**INSTRUCTIONS FOR THE TASK**.
Drop the pictures, then extract the listing word for word.

**DATASET EXTRACT**.
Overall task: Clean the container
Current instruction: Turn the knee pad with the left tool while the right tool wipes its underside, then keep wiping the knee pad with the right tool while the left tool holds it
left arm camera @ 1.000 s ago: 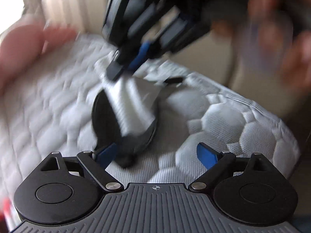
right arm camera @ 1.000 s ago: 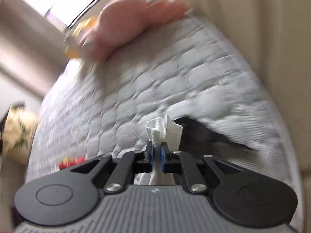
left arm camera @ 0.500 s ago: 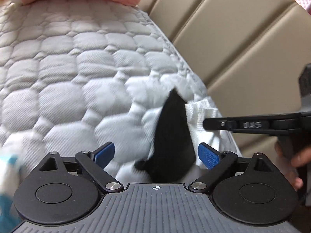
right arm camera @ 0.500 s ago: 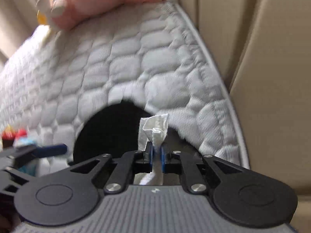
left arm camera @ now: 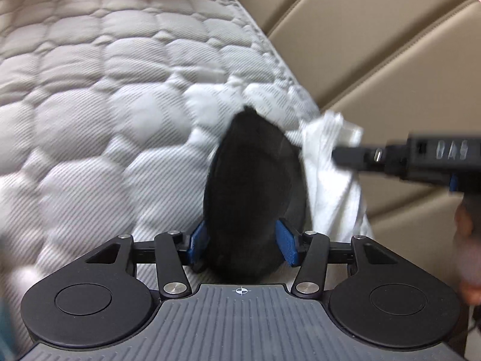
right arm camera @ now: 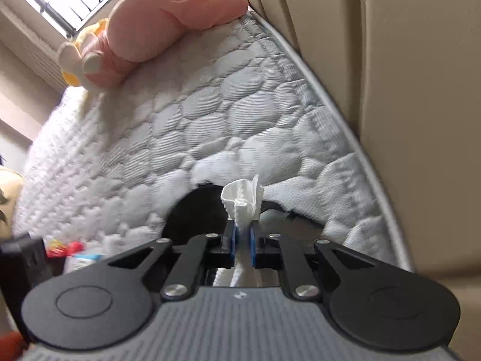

**ANSWER**.
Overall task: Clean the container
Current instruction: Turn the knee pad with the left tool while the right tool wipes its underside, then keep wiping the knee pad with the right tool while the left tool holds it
left arm camera @ 1.000 s ago: 
right arm camera @ 1.000 s ago: 
left arm camera @ 0.500 s ago: 
right arm camera @ 0.500 s ago: 
left arm camera @ now: 
right arm camera @ now: 

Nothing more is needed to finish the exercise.